== Work item ==
Take the whole listing and reproduce it exactly, pictures excepted.
====
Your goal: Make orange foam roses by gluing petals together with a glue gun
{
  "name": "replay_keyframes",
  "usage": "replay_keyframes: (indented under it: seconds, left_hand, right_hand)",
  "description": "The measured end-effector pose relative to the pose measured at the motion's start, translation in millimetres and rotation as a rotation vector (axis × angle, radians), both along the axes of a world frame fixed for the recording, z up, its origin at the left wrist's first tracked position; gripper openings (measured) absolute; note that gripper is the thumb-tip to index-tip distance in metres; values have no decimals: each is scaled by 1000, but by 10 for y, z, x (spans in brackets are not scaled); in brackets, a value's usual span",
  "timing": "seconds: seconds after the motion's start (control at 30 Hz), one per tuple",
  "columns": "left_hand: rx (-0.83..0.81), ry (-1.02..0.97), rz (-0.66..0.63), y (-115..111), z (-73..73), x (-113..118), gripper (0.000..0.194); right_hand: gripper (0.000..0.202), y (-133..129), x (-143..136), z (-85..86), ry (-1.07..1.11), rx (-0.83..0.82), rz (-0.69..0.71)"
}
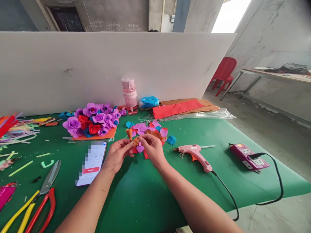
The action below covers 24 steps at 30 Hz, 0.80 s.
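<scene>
My left hand is closed around the base of a rolled orange-brown paper piece, which stands up from its fingertips. My right hand pinches a brown paper petal right beside it, and the fingertips of both hands nearly meet. Purple, red, blue and brown petals lie in a loose pile behind the hands. On the right, a pink glue gun rests on the green table. Finished purple, red and blue paper flowers are bunched at the left.
A phone and open scissors lie left of my arms. A pink bottle stands at the back, near red paper. The glue gun's cord runs to a purple power strip. A white board closes off the far edge.
</scene>
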<state>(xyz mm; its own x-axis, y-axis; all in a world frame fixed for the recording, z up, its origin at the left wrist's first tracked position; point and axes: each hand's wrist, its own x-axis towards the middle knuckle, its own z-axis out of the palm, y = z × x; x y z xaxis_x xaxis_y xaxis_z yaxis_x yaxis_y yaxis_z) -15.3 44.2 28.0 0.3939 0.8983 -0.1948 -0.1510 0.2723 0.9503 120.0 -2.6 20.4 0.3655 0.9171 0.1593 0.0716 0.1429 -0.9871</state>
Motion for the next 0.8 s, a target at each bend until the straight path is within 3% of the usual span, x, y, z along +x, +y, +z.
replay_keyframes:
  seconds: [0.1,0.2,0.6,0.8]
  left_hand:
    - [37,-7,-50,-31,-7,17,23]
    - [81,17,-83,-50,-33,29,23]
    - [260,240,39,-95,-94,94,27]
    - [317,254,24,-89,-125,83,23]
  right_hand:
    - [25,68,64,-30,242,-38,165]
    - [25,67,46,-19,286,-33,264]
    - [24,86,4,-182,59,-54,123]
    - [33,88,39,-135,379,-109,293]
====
== Output for this exercise ==
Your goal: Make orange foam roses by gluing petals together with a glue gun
{
  "name": "replay_keyframes",
  "usage": "replay_keyframes: (indented under it: seconds, left_hand, right_hand)",
  "description": "The measured end-effector pose relative to the pose measured at the motion's start, translation in millimetres and rotation as a rotation vector (axis × angle, radians), both along the axes of a world frame fixed for the recording, z up, its origin at the left wrist's first tracked position; gripper openings (measured) absolute; note that gripper is the thumb-tip to index-tip distance in metres; values have no decimals: each is scaled by 1000, but by 10 for y, z, x (spans in brackets are not scaled); in brackets, a value's usual span",
  "timing": "seconds: seconds after the motion's start (control at 30 Hz), one per tuple",
  "columns": "left_hand: rx (-0.83..0.81), ry (-1.02..0.97), rz (-0.66..0.63), y (-115..111), z (-73..73), x (-113..118), gripper (0.000..0.194); right_hand: gripper (0.000..0.202), y (-133..129), x (-143..136), z (-85..86), ry (-1.07..1.11), rx (-0.83..0.82), rz (-0.69..0.71)"
}
The action below covers 24 steps at 30 Hz, 0.80 s.
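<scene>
My left hand is closed around the base of a rolled orange-brown paper piece, which stands up from its fingertips. My right hand pinches a brown paper petal right beside it, and the fingertips of both hands nearly meet. Purple, red, blue and brown petals lie in a loose pile behind the hands. On the right, a pink glue gun rests on the green table. Finished purple, red and blue paper flowers are bunched at the left.
A phone and open scissors lie left of my arms. A pink bottle stands at the back, near red paper. The glue gun's cord runs to a purple power strip. A white board closes off the far edge.
</scene>
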<state>(xyz mm; its own x-axis, y-axis; all in a world frame fixed for the recording, z up, its origin at the left wrist's first tracked position; point and axes: each hand's wrist, its own x-axis towards the middle knuckle, its own z-axis out of the palm, y = z × x; x y z xaxis_x xaxis_y xaxis_z yaxis_x yaxis_y yaxis_z) -15.3 44.2 28.0 0.3939 0.8983 -0.1948 -0.1510 0.2723 0.9503 120.0 -2.6 20.4 0.3655 0.9171 0.1593 0.0716 0.1429 -0.9871</state>
Motion for the next 0.8 s, a target at each bend until the straight path is within 3% of the usual span, x, y, z along +x, +y, +z.
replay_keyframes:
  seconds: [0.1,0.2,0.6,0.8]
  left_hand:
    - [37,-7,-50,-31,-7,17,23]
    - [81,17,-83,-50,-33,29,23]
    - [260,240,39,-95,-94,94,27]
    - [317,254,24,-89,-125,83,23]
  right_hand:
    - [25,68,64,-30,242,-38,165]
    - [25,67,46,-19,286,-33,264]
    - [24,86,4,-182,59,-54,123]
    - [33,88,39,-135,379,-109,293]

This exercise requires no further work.